For the alliance parties Podemos Andalucía and IU Andalucía this step came as no surprise. However, they are less enthusiastic about it: IU coordinator Toni Valero now stressed that the unity of the left forces is an absolute necessity. “Adelante Andalucía does not exist without IU Andalucía and Podemos Andalucía”.
Therefore, the alliance parties are issuing an ultimatum to Rodríguez: either she will have Adelante Andalucía removed from the electoral register or legal action will be taken, as Daniel Cela of eldiario.es claims to have learned from IU Andalucía circles.1 Cela, Daniel: IU da un ultimátum a Teresa Rodríguez: o retira Adelante Andalucía del registro de partidos o da por rota la confluencia. Elidiaro.es, 26.06.2020
Two steps forward, three steps back
The background is that Rodríguez wants to run with the new party in the alliance in the next elections. IU Andalucía in particular feels that it has been deceived by the anti-capitalist strategy. After Rodríguez’s break with Podemos in February, it had brought a possible party formation into play. Even then the IU was already saying that the registered name “Adelante Andalucía” could not be used at will.2Luci, Lourdes: Teresa Rodríguez aspira a crear un partido andalucista a la izquierda del PSOE y abre una brecha con IU. El País, 13.02.2020
Teresa Rodríguez’s spokeswoman, Esperanza Fernández, explains on Twitter that in recent weeks trials have taken place within Adelante Andalucía and the majority within the group is said to have agreed to the creation of the party “Anticapitalistas Andalucía”.

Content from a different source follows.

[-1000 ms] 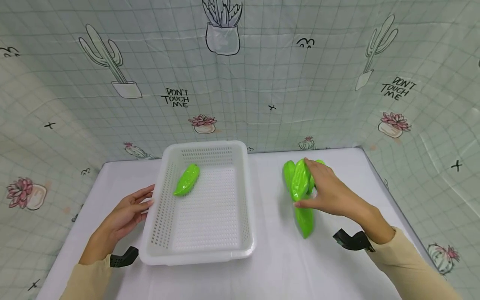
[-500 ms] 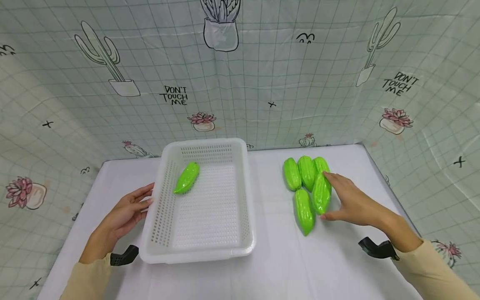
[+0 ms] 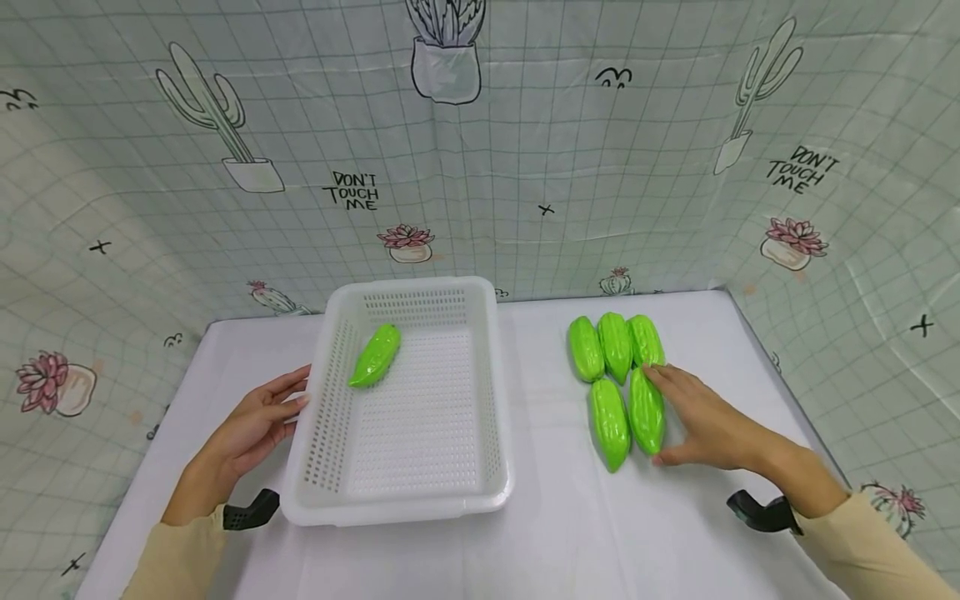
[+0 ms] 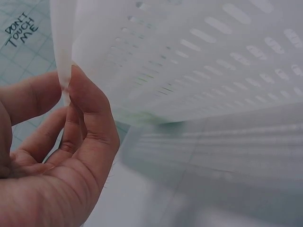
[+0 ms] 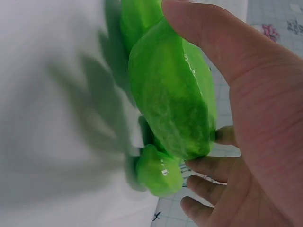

IU, on the other hand, accuses the Anticapitalistas of having used their influence within the alliance. Fernández only briefly comments on this accusation: “If there is no consensus, the majority decides. In fact, the process has always been generous to minorities without forcing majorities.”
Last stop: fundamental opposition?
The greatest tension on both sides, however, is a political one, which is now unloading itself in the formation of the party: The anti-capitalist wing around Rodríguez left Podemos because of “political differences”, including the current participation in the government. As Anticapitalistas, they have no plans to enter into a government with the PSOE in Andalusia either.
Meanwhile, the IU and Podemos are following a line that is also valid at national level: they are open to a coalition with the PSOE. And this contradicts the very reason Adelante Andalucía was founded, the Anticapitalists argue: to be a leftist and alternative counterpart to the right-wing Andalusian social democrats around Susana Díaz.